▸ Study material
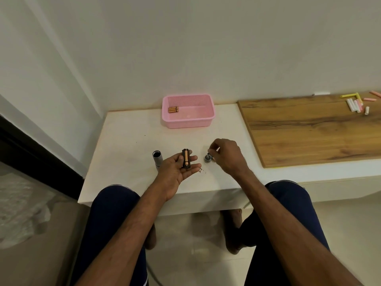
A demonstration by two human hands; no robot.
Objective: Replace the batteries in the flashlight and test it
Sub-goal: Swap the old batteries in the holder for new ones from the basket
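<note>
My left hand (179,169) lies palm up over the white table and holds a black battery holder (186,159) with copper-coloured batteries in it. The grey flashlight body (157,159) lies on the table just left of that hand, its open end facing away. My right hand (225,154) hovers over the flashlight's round end cap (207,157), which rests on the table; the fingertips are curled at the cap, and whether they pinch anything is unclear. More copper batteries (173,109) lie in the pink basket (208,118) at the back.
The low white table (127,153) stands against a white wall. A wooden board (309,129) lies on the right, with several chalk sticks (356,104) at its far end. Tiny dark specks (201,170) dot the table by my left fingertips. My knees are under the front edge.
</note>
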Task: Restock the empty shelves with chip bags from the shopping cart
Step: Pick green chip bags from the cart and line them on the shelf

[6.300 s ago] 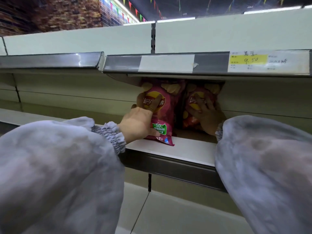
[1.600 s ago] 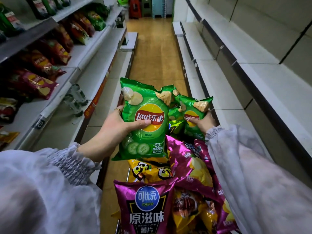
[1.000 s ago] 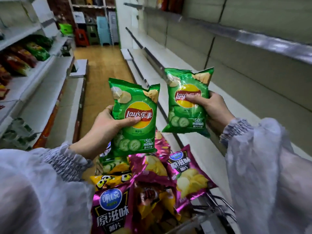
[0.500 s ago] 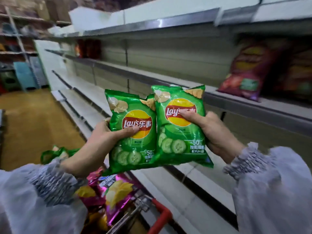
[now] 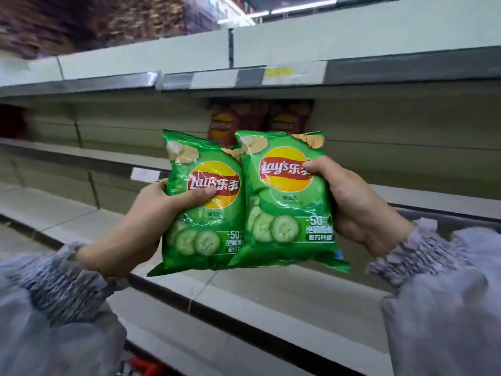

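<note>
- Two packs were held upright side by side in front of the shelving, clear of any shelf: left green chip bag (image 5: 206, 213) and right green chip bag (image 5: 284, 202), the right one's edge overlapping the left one's.
- Left hand (image 5: 151, 213) gripped the left green chip bag at its outer side, thumb across the logo.
- Right hand (image 5: 352, 204) gripped the right green chip bag likewise, thumb on the logo.
- Red chip bags (image 5: 223, 126) stood blurred on the middle shelf (image 5: 81, 153), partly hidden behind the green ones.
- Lower shelf (image 5: 298, 299) lay beneath the hands.
- Price strip (image 5: 292, 74) above carried unreadable labels.
</note>
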Available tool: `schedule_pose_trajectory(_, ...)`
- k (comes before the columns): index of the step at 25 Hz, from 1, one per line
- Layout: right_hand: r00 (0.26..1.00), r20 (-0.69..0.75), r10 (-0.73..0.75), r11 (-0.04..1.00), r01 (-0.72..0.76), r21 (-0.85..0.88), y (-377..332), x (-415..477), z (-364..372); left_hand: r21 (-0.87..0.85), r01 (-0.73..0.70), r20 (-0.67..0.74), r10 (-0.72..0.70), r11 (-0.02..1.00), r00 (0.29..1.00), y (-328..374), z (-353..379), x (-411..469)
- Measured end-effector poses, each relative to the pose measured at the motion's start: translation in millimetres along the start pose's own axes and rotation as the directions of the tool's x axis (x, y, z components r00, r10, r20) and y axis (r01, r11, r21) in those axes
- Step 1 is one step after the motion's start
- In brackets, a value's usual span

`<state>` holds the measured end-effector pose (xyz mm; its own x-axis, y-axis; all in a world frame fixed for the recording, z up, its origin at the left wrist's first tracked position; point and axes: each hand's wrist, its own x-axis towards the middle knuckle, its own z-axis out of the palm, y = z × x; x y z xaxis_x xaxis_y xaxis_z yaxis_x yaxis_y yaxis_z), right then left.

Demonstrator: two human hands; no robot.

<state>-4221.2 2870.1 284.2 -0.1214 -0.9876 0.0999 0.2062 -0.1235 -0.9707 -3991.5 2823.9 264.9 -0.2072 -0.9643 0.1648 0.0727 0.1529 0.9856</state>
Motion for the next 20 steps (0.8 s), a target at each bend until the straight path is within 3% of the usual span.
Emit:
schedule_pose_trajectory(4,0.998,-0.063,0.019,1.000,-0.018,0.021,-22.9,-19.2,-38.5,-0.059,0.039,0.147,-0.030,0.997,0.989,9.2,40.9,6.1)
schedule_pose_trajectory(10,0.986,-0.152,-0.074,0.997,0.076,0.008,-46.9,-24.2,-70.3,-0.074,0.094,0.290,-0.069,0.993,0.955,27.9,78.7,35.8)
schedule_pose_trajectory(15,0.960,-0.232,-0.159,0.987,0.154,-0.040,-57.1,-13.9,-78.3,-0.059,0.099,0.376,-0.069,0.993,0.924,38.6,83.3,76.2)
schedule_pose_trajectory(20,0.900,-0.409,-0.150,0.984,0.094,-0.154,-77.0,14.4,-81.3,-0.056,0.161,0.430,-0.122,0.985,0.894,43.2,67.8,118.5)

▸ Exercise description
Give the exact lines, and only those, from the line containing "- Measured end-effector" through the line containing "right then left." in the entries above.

▸ Answer to the exercise
- Measured end-effector poses, each relative to the pose measured at the motion's start: translation in millimetres along the start pose's own axes and rotation as the directions of the tool's x axis (x, y, z components r00, r10, r20) and y axis (r01, r11, r21) in those axes
- Step 1 is one step after the motion's start
- In brackets, a value's usual span

`<state>` holds the measured end-effector pose (xyz mm; its own x-axis, y-axis; all in a world frame fixed for the recording, z up, its origin at the left wrist's first tracked position; point and axes: each hand's wrist, its own x-axis towards the middle knuckle, its own z-axis out of the palm, y = z × x; x y z xaxis_x xaxis_y xaxis_z yaxis_x yaxis_y yaxis_z), right then left.

Nothing remains to be added to the answer.